Warning : "Traffic Selectors Unacceptable".

This article describes the Log message "Traffic Selector Unacceptable" in a IPSEC VPN tunnel.

In a site-to-site VPN tunnel, if there is a mismatch in the networks defined for the VPN tunnel, it results in the "Traffic Selectors Unacceptable" warning message in the Logs.

Let us consider the following example :

A site-to-site VPN tunnel is created between SITE A and SITE B using MAIN MODE or AGGRESSIVE MODE or IKEv2 MODE .
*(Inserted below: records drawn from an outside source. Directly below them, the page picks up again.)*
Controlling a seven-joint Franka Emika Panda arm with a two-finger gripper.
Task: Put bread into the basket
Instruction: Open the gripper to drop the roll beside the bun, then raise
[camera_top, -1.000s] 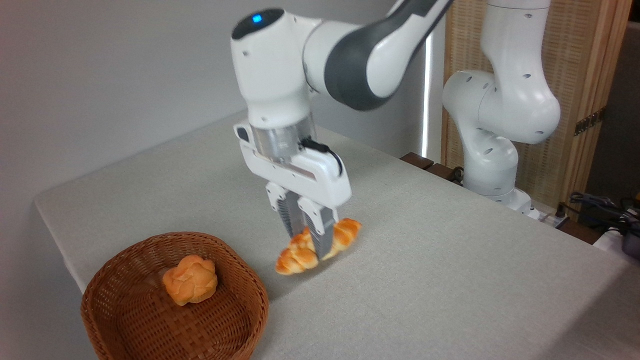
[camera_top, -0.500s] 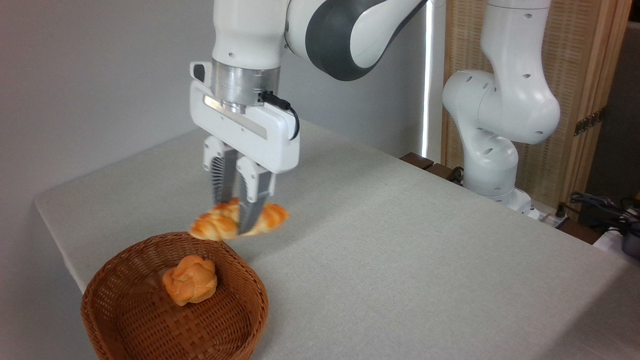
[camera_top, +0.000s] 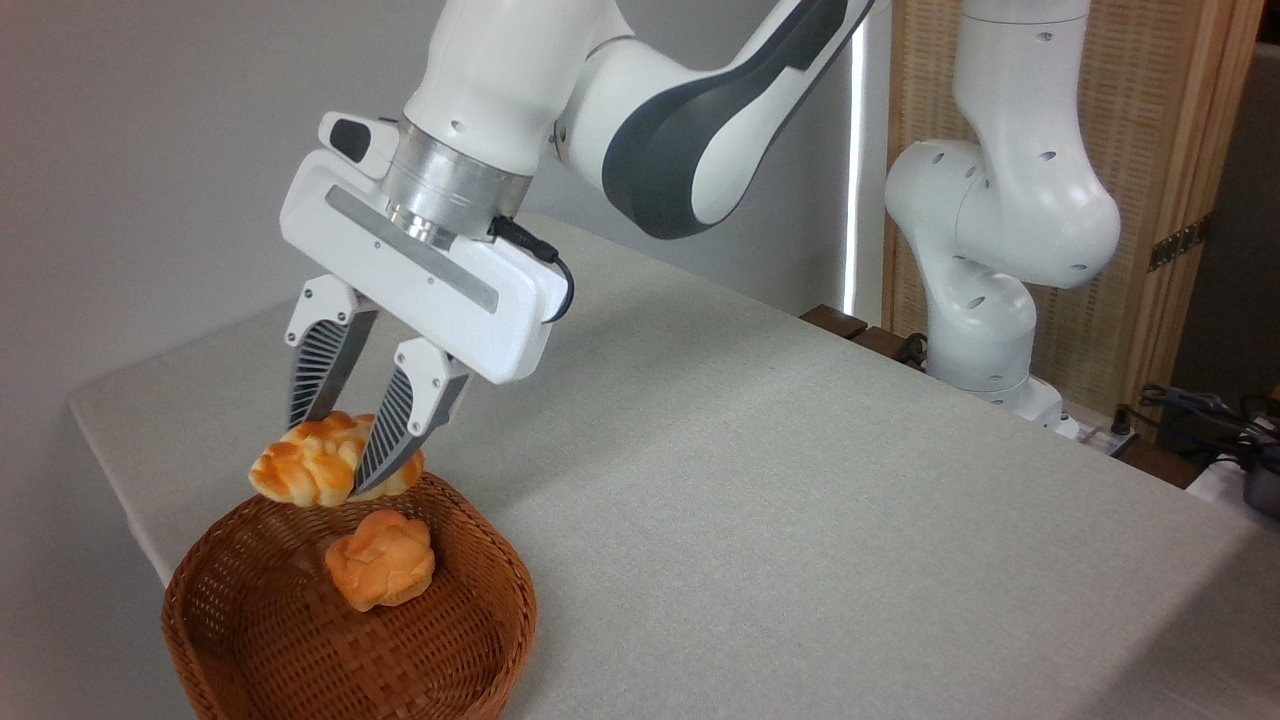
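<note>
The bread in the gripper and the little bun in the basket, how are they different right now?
The bread is a long braided loaf; the bun is small, round and knotted. The bread hangs between the fingers of the gripper above the basket, at its far rim; the bun lies on the basket floor, untouched. Both are glazed golden-orange.

A plain grey wall (camera_top: 150, 150) is standing behind the bench (camera_top: 800, 480), which is wearing a pale grey cloth. A wooden screen (camera_top: 1170, 150) is rising at right, daylight showing through 1 narrow gap (camera_top: 853, 200).
</note>
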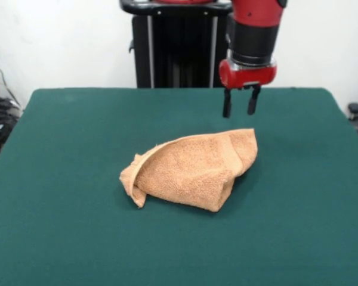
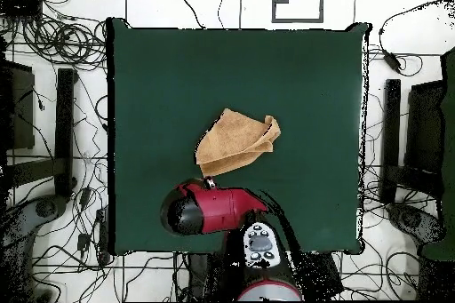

LAN network on SITE A: 192.168.168.0/255.255.255.0

                                           172.16.10.0/255.255.255.0

LAN network on SITE B: 10.10.10.0/255.255.255.0

In order to avoid a mismatch, Under the VPN > Network, verify that :

• On SITE A :
  • LOCAL NETWORK - 192.168.168.0/255.255.255.0 (Zone - LAN) 
                                      172.16.10.0/255.255.255.0 (Zone - LAN)
    
    
  • REMOTE NETWORK - 10.10.10.0/255.255.255.0 (Zone - VPN)

• ON SITE B :
  • LOCAL NETWORK - 10.10.10.0/255.255.255.0 (Zone - LAN)
    
    
  • REMOTE NETWORK - 192.168.168.0/255.255.255.0 (Zone - VPN)
                                          172.16.10.0/255.255.255.0 (Zone - VPN)

So, LOCAL NETWORK of SITE A should match the REMOTE NETWORK of SITE B, and REMOTE NETWORK of SITE A should match the LOCAL NETWORK of SITE B in order to prevent the Traffic Selector Unacceptable warning in logs.

NOTE: The IP addresses shown here are for example purposes only. Replace them with the IP addresses of your network.